“Checkpointing” has long been used as a method for achieving fault tolerance in computer systems. It is a procedure for establishing and recording a consistent system state from which all running applications can be safely resumed following a fault. In particular, in order to checkpoint a system, the complete state of the system, that is, the contents of all processor and input/output (I/O) registers, cache memories, and main memory at a specific instance in time, is periodically recorded to form a series of checkpointed states. When a fault is detected, the system, possibly after first diagnosing the cause of the fault and circumventing any malfunctioning component, is returned to the last checkpointed state by restoring the contents of all registers, caches and main memory from the values stored during the last checkpoint. The system then resumes normal operation. If inputs and outputs (I/Os) to and from the computer are correctly handled, and if, in particular, the communication protocols being supported provide appropriate protection against momentary interruptions, this resumption from the last checkpointed state can be effected with no loss of data or program continuity. In most cases, the resumption is completely transparently to users of the computer.
Checkpointing has been accomplished in commercial computers at two different levels. Early checkpoint-based fault-tolerant computers relied on application-directed checkpointing. In this technique, one or more backup computers were designated for each running application. The application was then designed, or modified, to send periodically to its backup computer, all state information that would be needed to resume the application should the computer on which it was currently running fail in some way before the application was able to establish the next checkpoint.
This type of checkpointing could be accomplished without any specialized hardware, but required that all recoverable applications be specially designed to support this feature, since most applications would normally not write the appropriate information to a backup computer. This special design placed a severe burden on the application programmer not only to ensure that checkpoints were regularly established, but also to recognize what information had to be sent to the backup computer. Therefore, in general, application-directed checkpointing has been used only for those programs that have been deemed especially critical and therefore worth the significantly greater effort required to program them to support checkpointing.

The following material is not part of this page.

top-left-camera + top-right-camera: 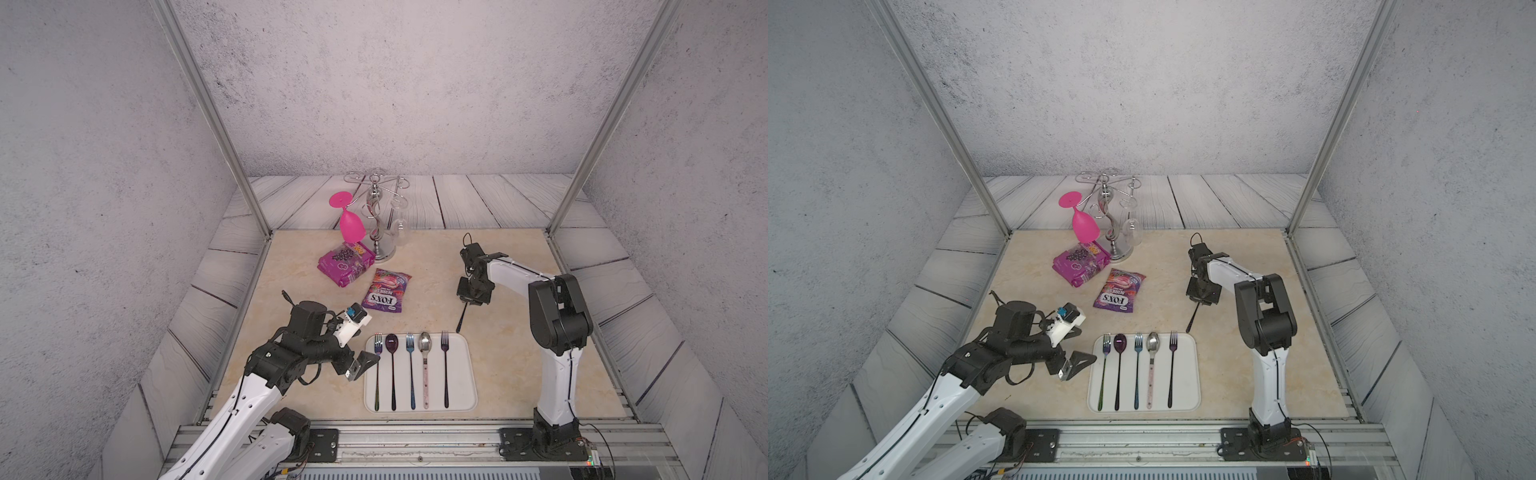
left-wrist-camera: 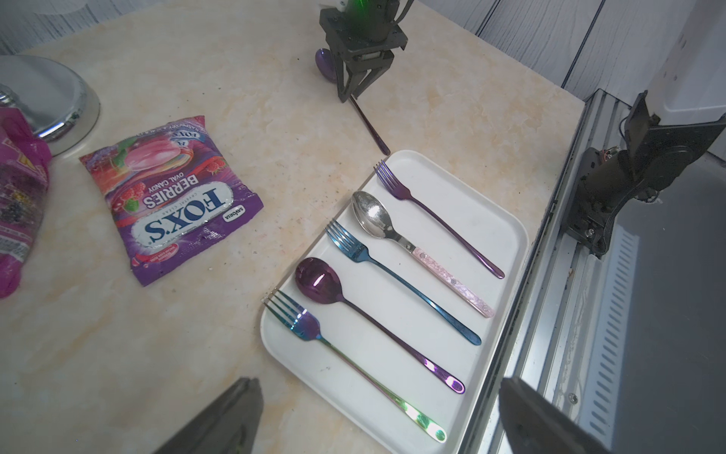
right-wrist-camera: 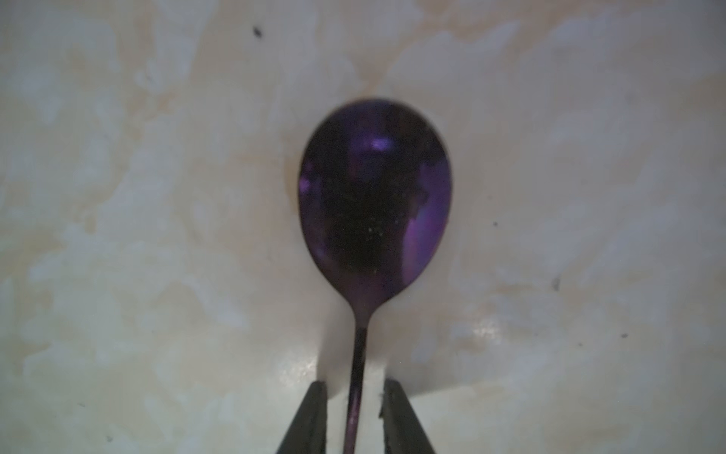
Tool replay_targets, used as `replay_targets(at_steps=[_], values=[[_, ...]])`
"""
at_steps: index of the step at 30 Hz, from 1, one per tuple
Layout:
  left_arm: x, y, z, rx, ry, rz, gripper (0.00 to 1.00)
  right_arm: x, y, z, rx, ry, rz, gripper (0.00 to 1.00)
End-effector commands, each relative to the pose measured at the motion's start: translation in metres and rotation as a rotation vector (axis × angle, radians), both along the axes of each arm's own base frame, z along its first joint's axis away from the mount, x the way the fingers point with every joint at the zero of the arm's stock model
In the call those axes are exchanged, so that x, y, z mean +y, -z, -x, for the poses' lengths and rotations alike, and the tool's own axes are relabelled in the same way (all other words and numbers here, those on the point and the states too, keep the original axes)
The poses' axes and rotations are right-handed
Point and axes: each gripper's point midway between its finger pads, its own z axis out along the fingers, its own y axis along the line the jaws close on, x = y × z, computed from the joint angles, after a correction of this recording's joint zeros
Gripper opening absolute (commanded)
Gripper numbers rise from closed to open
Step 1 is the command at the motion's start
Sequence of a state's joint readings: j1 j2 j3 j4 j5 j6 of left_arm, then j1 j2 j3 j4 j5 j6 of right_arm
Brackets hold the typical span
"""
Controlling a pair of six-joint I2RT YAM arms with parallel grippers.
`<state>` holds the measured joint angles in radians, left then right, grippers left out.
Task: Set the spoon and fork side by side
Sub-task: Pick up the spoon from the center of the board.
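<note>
A dark purple spoon [image 3: 373, 204] lies on the marble table just beyond the white tray [image 1: 461, 374], its handle [image 1: 461, 320] pointing at the tray's far right corner. My right gripper [image 3: 355, 387] points down over the spoon's neck. Its fingers straddle the thin handle, open, with a small gap on each side. On the tray, side by side, lie a rainbow fork [image 1: 377, 370], a purple spoon [image 1: 392, 345], a blue fork [image 1: 410, 365], a silver pink-handled spoon [image 1: 424, 345] and a purple fork [image 1: 445, 365]. My left gripper [image 1: 368, 347] hovers open and empty at the tray's left edge.
A FOX'S candy bag [image 1: 384, 291] and a purple snack bag [image 1: 345, 264] lie left of centre. Behind them stands a chrome glass rack [image 1: 380, 216], holding a pink glass [image 1: 351, 224] and a clear one. Metal frame posts and a front rail bound the table.
</note>
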<state>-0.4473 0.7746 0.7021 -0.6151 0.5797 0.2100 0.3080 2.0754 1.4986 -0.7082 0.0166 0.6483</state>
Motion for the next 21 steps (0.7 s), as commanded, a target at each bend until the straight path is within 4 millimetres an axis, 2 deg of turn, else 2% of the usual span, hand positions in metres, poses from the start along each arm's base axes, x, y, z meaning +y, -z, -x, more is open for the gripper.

System-directed checkpointing has also been implemented in commercial computer systems. The term “system-directed” refers to the fact that checkpointing is accomplished entirely at the system software level and applications do not have to be modified in any way to take advantage of the fault-recovery capability offered through checkpointing. System-directed checkpointing has the distinct advantage of alleviating the application programmer from all responsibility for establishing checkpoints. System-directed checkpointing involves periodically establishing checkpoints in which the system state at that instant is recorded in such a way that, should a fault occur before reaching the next checkpoint, the system can be rolled back and the state that prevailed at the last checkpoint can be restored. Either of two basic methods is used to accomplish this. The first, called pre-image checkpointing, requires the contents of any page in memory to be copied to a checkpoint buffer before that page is allowed to be modified. The second, called post-image checkpointing, depends on the existence of a shadow memory with a shadow page for each page in main memory. On this case, when an attempt is made to write to a page in main memory, its address is captured and placed on an address queue. Following each checkpoint, all modified pages are copied into a shadow buffer and from there into the shadow memory.
While system-directed checkpointing has obvious advantages over application-directed checkpointing, its implementation has traditionally been accomplished through the use customized hardware and software, making it virtually impossible for such systems to remain competitive in an era of rapidly advancing state-of-the-art commodity computers and operating systems.
More recently, techniques have been disclosed for achieving system-directed checkpointing on standard computer platforms. These techniques, however, all require either modified hardware or else modifications to the operating system kennel. The first of these techniques involves modifying the hardware to capture the information needed to establish a checkpoint. This procedure is best implemented in the memory controller hardware, but unfortunately, standard memory controllers do not support the required functionality. The second technique entails modifying the operating system kernel to enable certain memory writes to be interrupted momentarily so that either the pre-image of the addressed section of memory, or the address itself, can be captured and recorded elsewhere in memory. The problem with this approach is that it can be implemented only on systems having operating systems that have been so modified.